By analyzing existing cross correlation between AVY Precision Technology and Wah Hong Industrial, you can compare the effects of market volatilities on AVY Precision and Wah Hong and check how they will diversify away market risk if combined in the same portfolio for a given time horizon. You can also utilize pair trading strategies of matching a long position in AVY Precision with a short position of Wah Hong. Check out your portfolio center. Please also check ongoing floating volatility patterns of AVY Precision and Wah Hong.
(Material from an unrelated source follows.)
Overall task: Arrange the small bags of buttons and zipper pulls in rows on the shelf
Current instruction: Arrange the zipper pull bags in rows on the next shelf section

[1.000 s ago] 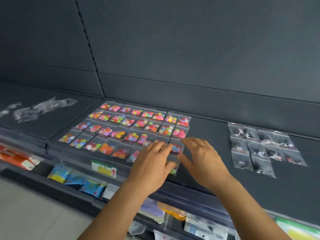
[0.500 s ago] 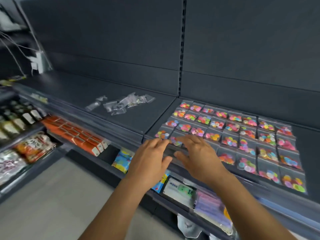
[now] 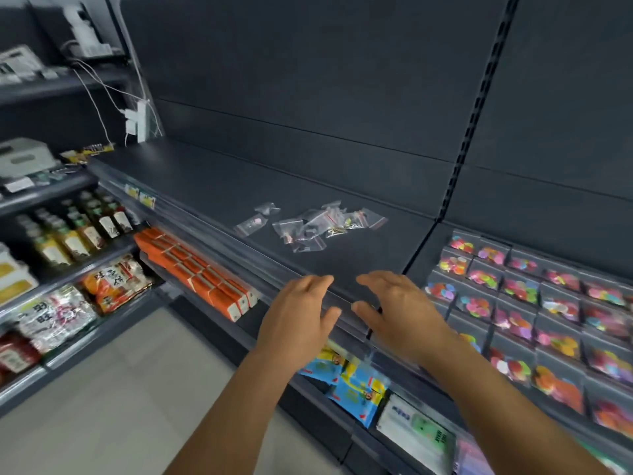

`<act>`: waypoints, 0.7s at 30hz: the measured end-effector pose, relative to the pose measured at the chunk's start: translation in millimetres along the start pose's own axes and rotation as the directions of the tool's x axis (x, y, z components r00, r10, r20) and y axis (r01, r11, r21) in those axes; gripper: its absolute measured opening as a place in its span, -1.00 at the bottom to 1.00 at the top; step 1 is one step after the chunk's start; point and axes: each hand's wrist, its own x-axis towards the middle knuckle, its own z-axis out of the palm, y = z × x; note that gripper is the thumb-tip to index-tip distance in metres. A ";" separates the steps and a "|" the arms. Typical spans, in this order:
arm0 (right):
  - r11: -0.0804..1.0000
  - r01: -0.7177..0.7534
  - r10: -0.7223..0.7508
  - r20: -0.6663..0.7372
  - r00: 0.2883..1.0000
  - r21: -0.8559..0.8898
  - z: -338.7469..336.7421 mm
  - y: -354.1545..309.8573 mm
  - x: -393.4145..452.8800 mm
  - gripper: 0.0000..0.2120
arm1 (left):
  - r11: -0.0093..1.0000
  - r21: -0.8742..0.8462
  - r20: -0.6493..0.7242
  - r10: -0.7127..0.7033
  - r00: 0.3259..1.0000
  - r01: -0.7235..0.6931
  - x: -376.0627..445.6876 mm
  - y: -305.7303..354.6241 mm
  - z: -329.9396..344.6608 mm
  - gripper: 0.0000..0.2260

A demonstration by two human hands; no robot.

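Fingers of both my hands are loose and spread, holding nothing: my left hand (image 3: 297,315) and my right hand (image 3: 399,311) hover side by side over the front edge of the shelf (image 3: 219,186), thumbs turned toward each other, neither touching a bag as far as I can tell. Beyond my fingertips, toward the middle of this shelf section and nearer its right end, lies the loose heap of clear bags (image 3: 313,225), overlapping and unsorted, with dark and brassy small parts inside that I take for zipper pulls; a few have red seal strips. To my right, past the upright divider, the colourful button bags (image 3: 534,303) already sit in neat rows from back edge to front edge of their section.

My reading is that the button rows are done and the heap is the step in hand. Next I must reach forward over the front edge, pinch one thin slippery bag free of the pile, and lay it flat to start a row.

Writing: price tags on the shelf lip are too blurred to read; snack packets (image 3: 113,281) on the lower shelves at left carry script I cannot make out
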 end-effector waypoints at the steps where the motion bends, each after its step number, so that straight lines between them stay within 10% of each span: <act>1: 1.000 0.010 -0.010 0.001 1.000 0.006 1.8 -1.4 13.6 -0.50 | 1.000 0.005 -0.002 -0.006 1.000 0.006 9.0 -6.6 -0.6 -0.52; 21: 0.974 0.226 -0.211 0.276 0.938 -0.024 39.0 20.3 159.2 -0.49 | 0.979 0.190 0.133 -0.104 0.986 0.078 133.8 -94.3 24.8 -0.55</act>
Diversification Opportunities for AVY Precision and Wah Hong

0.0
  Correlation Coefficient

Pay attention - limited upside

The 3 months correlation between AVY and Wah is 0.0. Overlapping area represents the amount of risk that can be diversified away by holding AVY Precision Technology and Wah Hong Industrial in the same portfolio, assuming nothing else is changed. The correlation between historical prices or returns on Wah Hong Industrial and AVY Precision is a relative statistical measure of the degree to which these equity instruments tend to move together. The correlation coefficient measures the extent to which returns on AVY Precision Technology are associated (or correlated) with Wah Hong. Values of the correlation coefficient range from -1 to +1, where. The correlation of zero (0) is possible when the price movement of Wah Hong Industrial has no effect on the direction of AVY Precision i.e., AVY Precision and Wah Hong go up and down completely randomly.

Pair Corralation between AVY Precision and Wah Hong

If you would invest (100.00) in AVY Precision Technology on December 28, 2024 and sell it today you would earn a total of  100.00  from holding AVY Precision Technology or generate -100.0% return on investment over 90 days.
Time Period3 Months [change]
DirectionFlat 
StrengthInsignificant
Accuracy0.0%
ValuesDaily Returns

AVY Precision Technology  vs.  Wah Hong Industrial

 Performance 
       Timeline  
AVY Precision Technology 

Risk-Adjusted Performance

Very Weak

 
Weak
 
Strong
Over the last 90 days AVY Precision Technology has generated negative risk-adjusted returns adding no value to investors with long positions. In spite of fairly stable basic indicators, AVY Precision is not utilizing all of its potentials. The current stock price fuss, may contribute to near-short-term losses for the sophisticated investors.
Wah Hong Industrial 

Risk-Adjusted Performance

Very Weak

 
Weak
 
Strong
Over the last 90 days Wah Hong Industrial has generated negative risk-adjusted returns adding no value to investors with long positions. In spite of weak performance in the last few months, the Stock's basic indicators remain fairly stable which may send shares a bit higher in April 2025. The latest fuss may also be a sign of long-term up-swing for the venture sophisticated investors.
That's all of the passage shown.